Sub-records in Avro with Morphlines

I'm trying to convert JSON into Avro using the kite-sdk morphline module. After playing around I'm able to convert the JSON into Avro using a simple schema (no complex data types).
Then I took it one step further and modified the Avro schema as displayed below (subrec.avsc). As you can see the schema consist of a subrecord.
As soon as I tried to convert the JSON to Avro using the morphlines.conf and the subrec.avsc it failed.
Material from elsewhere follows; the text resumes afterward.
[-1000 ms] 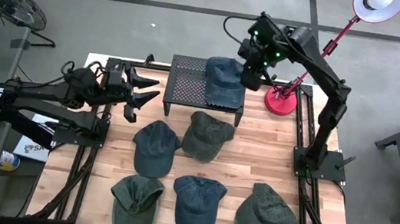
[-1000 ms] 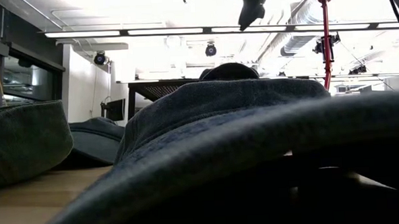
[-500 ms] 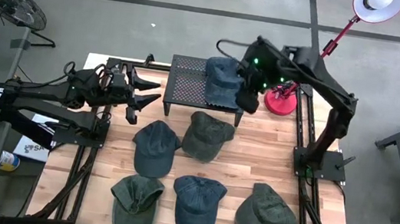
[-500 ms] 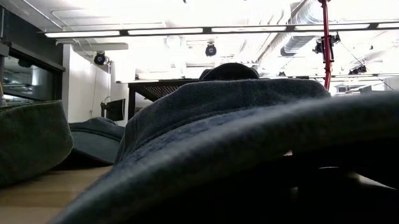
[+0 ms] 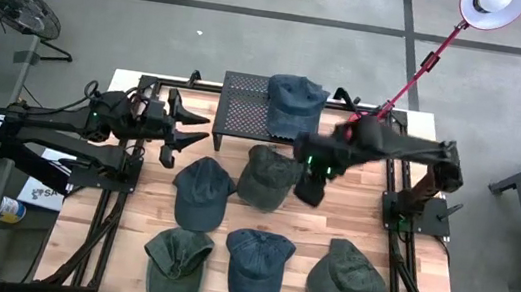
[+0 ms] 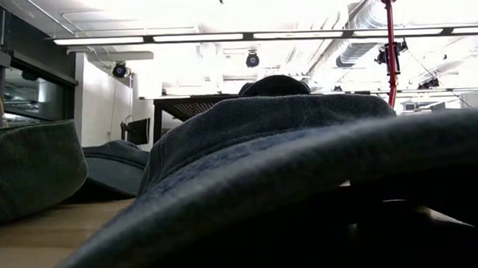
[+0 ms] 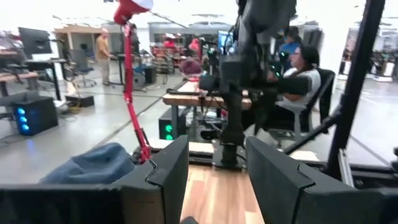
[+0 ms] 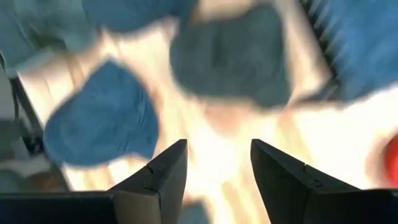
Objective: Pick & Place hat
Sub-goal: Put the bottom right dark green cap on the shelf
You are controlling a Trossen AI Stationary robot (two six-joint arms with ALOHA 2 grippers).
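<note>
the right gripper (image 5: 309,188) hangs above the wooden table (image 5: 403,286), just beside the olive cap (image 5: 270,176) in the middle row and in front of the black mesh stand (image 5: 244,104). its fingers stand apart with nothing between them, as the right wrist view shows (image 8: 163,171). 1 blue hat (image 5: 294,103) already lies on the stand's right part. 5 more caps lie on the table: the olive one, a dark blue cap (image 5: 202,191) beside it, and a front row of a green cap (image 5: 175,264), a blue cap (image 5: 255,264) and another green cap (image 5: 345,274).

the step in hand looks like the reach for the next hat, with 1 placement done. the olive cap is nearest, though i cannot tell for sure which one is aimed at. the next move calls for lowering the open fingers over a crown or brim and pinching the soft cloth without dragging its neighbour.

the left gripper (image 5: 188,123) waits at the table's left edge near the stand, fingers spread wide and empty (image 7: 168,168).

no brand, label or writing can be read on the hats or the rig.
</note>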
Somehow the JSON paths "/record_type[]/alert/action" are not translated by the toAvro function.
The morphlines.conf
morphlines : [
{
id : morphline1
importCommands : ["org.kitesdk.**"]
commands : [
# Read the JSON blob
{ readJson: {} }
{ logError { format : "record: {}", args : ["#{}"] } }
# Extract JSON
{ extractJsonPaths { flatten: false, paths: {
"/record_type[]/alert/action" : /alert/action,
"/record_type[]/alert/signature_id" : /alert/signature_id,
"/record_type[]/alert/signature" : /alert/signature,
"/record_type[]/alert/category" : /alert/category,
"/record_type[]/alert/severity" : /alert/severity
} } }
{ logError { format : "EXTRACTED THIS : {}", args : ["#{}"] } }
{ extractJsonPaths { flatten: false, paths: {
timestamp : /timestamp,
event_type : /event_type,
source_ip : /src_ip,
source_port : /src_port,
destination_ip : /dest_ip,
destination_port : /dest_port,
protocol : /proto,
} } }
# Create Avro according to schema
{ logError { format : "WE GO TO AVRO"} }
{ toAvro { schemaFile : /etc/flume/conf/conf.empty/subrec.avsc } }
# Create Avro container
{ logError { format : "WE GO TO BINARY"} }
{ writeAvroToByteArray { format: containerlessBinary } }
{ logError { format : "DONE!!!"} }
]
}
]
And the subrec.avsc
{
"type" : "record",
"name" : "Event",
"fields" : [ {
"name" : "timestamp",
"type" : "string"
}, {
"name" : "event_type",
"type" : "string"
}, {
"name" : "source_ip",
"type" : "string"
}, {
"name" : "source_port",
"type" : "int"
}, {
"name" : "destination_ip",
"type" : "string"
}, {
"name" : "destination_port",
"type" : "int"
}, {
"name" : "protocol",
"type" : "string"
}, {
"name": "record_type",
"type" : ["null", {
"name" : "alert",
"type" : "record",
"fields" : [ {
"name" : "action",
"type" : "string"
}, {
"name" : "signature_id",
"type" : "int"
}, {
"name" : "signature",
"type" : "string"
}, {
"name" : "category",
"type" : "string"
}, {
"name" : "severity",
"type" : "int"
}
] } ]
} ]
}
The output on { logError { format : "EXTRACTED THIS : {}", args : ["#{}"] } } I output the following:
[{
/record_type[]/alert / action = [allowed],
/record_type[]/alert / category = [],
/record_type[]/alert / severity = [3],
/record_type[]/alert / signature = [GeoIP from NL,
Netherlands],
/record_type[]/alert / signature_id = [88006],
_attachment_body = [{
"timestamp": "2015-03-23T07:42:01.303046",
"event_type": "alert",
"src_ip": "1.1.1.1",
"src_port": 18192,
"dest_ip": "46.231.41.166",
"dest_port": 62004,
"proto": "TCP",
"alert": {
"action": "allowed",
"gid": "1",
"signature_id": "88006",
"rev": "1",
"signature" : "GeoIP from NL, Netherlands ",
"category" : ""
"severity" : "3"
}
}],
_attachment_mimetype=[json/java + memory],
basename = [simple_eve.json]
}]
UPDATE 2017-06-22
you MUST populate the data in the structure in order for this to work, by using addValues or setValues
{
addValues {
micDefaultHeader : [
{
eventTimestampString : "2017-06-22 18:18:36"
}
]
}
}
after debugging the sources of morphline toAvro, it appears that the record is the first object to be evaluated, no matter what you put in your mappings structure.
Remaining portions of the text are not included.